**REQUIRED WORK**
Line for line, return the data exactly, omitting all pictures.

**SUPPLIED DATA**
◆ ◆ ◆ ◆ ◆ ◆ ◆

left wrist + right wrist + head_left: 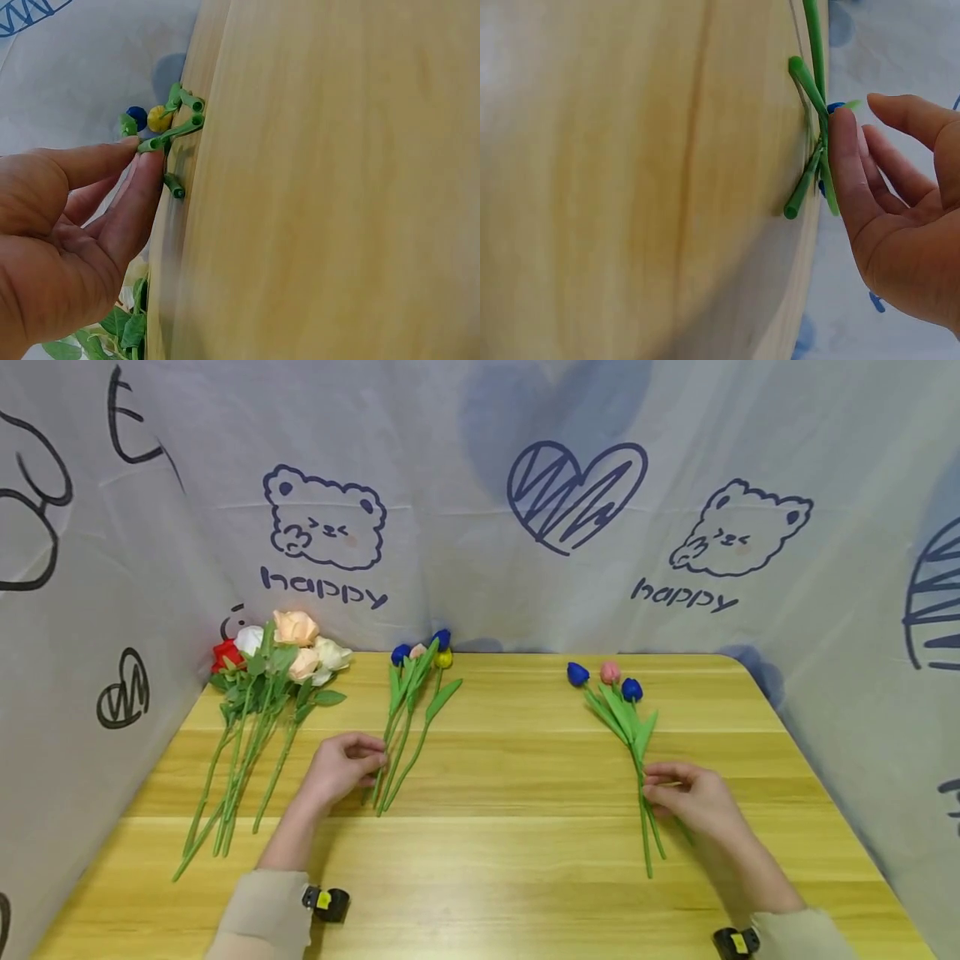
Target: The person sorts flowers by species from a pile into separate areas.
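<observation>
My left hand pinches a green stem near its lower end, between thumb and fingertips. It belongs to a small bunch of tulips with blue, pink and yellow heads, lying on the table with stems toward me. Farther right lie three tulips, two blue and one pink, their stems crossing. My right hand is beside these stems, thumb and index finger apart. In the right wrist view its thumb is right at the stems, with nothing between the fingers.
A bunch of roses, red, white and peach, lies at the table's left with long stems toward me. The wooden table meets a printed cloth backdrop at its back and sides.
</observation>
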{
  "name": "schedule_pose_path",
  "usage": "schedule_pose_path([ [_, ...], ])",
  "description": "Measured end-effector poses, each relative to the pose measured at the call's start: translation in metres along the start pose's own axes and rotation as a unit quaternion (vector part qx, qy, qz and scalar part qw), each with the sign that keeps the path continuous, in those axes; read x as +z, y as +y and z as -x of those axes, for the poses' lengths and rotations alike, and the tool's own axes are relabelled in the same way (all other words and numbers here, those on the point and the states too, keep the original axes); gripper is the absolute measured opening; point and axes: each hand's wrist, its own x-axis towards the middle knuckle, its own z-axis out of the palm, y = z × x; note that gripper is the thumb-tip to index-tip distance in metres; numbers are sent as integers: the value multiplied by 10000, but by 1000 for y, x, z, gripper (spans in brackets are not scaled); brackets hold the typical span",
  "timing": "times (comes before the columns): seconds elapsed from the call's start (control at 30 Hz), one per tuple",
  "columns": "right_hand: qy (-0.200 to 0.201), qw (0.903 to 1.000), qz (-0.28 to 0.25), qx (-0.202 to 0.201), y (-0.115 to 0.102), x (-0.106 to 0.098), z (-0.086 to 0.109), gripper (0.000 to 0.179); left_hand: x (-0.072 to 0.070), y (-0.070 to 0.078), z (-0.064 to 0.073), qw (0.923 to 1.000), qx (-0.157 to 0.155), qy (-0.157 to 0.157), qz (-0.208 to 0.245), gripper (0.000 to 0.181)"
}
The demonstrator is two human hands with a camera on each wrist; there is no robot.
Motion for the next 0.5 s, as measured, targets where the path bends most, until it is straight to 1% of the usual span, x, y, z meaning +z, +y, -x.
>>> schedule_pose_path([
  [0.07,-51,9999,141,29,0,1,-1,43,0,0,0,10000,-42,-32,9,26],
  [0.27,-32,9984,537,175,-1,5,-6,40,2,-1,-1,9999,-85,-140,-50,24],
  [0.4,11,9968,770,193,-2,6,-10,39,3,-2,-2,9999,-103,-116,-47,23],
  [0.5,16,9963,827,210,-2,6,-11,39,4,-1,-1,9999,-118,-103,-55,22],
])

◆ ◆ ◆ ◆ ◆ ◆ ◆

**TASK ANSWER**
left wrist + right wrist + head_left: 
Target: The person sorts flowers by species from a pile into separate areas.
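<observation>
My left hand pinches a green stem near its lower end, between thumb and fingertips. It belongs to a small bunch of tulips with blue, pink and yellow heads, lying on the table with stems toward me. Farther right lie three tulips, two blue and one pink, their stems crossing. My right hand is beside these stems, thumb and index finger apart. In the right wrist view its thumb is right at the stems, with nothing between the fingers.
A bunch of roses, red, white and peach, lies at the table's left with long stems toward me. The wooden table meets a printed cloth backdrop at its back and sides.
</observation>
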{
  "name": "schedule_pose_path",
  "usage": "schedule_pose_path([ [_, ...], ])",
  "description": "Measured end-effector poses, each relative to the pose measured at the call's start: translation in metres along the start pose's own axes and rotation as a unit quaternion (vector part qx, qy, qz and scalar part qw), each with the sign that keeps the path continuous, in those axes; read x as +z, y as +y and z as -x of those axes, for the poses' lengths and rotations alike, and the tool's own axes are relabelled in the same way (all other words and numbers here, those on the point and the states too, keep the original axes); gripper is the absolute measured opening; point and axes: each hand's wrist, its own x-axis towards the middle knuckle, its own z-axis out of the palm, y = z × x; note that gripper is the thumb-tip to index-tip distance in metres; numbers are sent as integers: the value multiplied by 10000, but by 1000 for y, x, z, gripper (spans in brackets are not scaled); brackets hold the typical span",
  "timing": "times (comes before the columns): seconds elapsed from the call's start (control at 30 Hz), one per tuple",
  "columns": "right_hand: qy (-0.200 to 0.201), qw (0.903 to 1.000), qz (-0.28 to 0.25), qx (-0.202 to 0.201), y (-0.115 to 0.102), x (-0.106 to 0.098), z (-0.086 to 0.109), gripper (0.000 to 0.179); left_hand: x (-0.072 to 0.070), y (-0.070 to 0.078), z (-0.064 to 0.073), qw (0.923 to 1.000), qx (-0.157 to 0.155), qy (-0.157 to 0.157), qz (-0.208 to 0.245), gripper (0.000 to 0.181)"
}
The demonstrator is two human hands with a camera on each wrist; there is no robot.
Motion for the next 0.5 s, as measured, targets where the path bends most, until it is straight to 1% of the usual span, x, y, z meaning +z, +y, -x.
>>> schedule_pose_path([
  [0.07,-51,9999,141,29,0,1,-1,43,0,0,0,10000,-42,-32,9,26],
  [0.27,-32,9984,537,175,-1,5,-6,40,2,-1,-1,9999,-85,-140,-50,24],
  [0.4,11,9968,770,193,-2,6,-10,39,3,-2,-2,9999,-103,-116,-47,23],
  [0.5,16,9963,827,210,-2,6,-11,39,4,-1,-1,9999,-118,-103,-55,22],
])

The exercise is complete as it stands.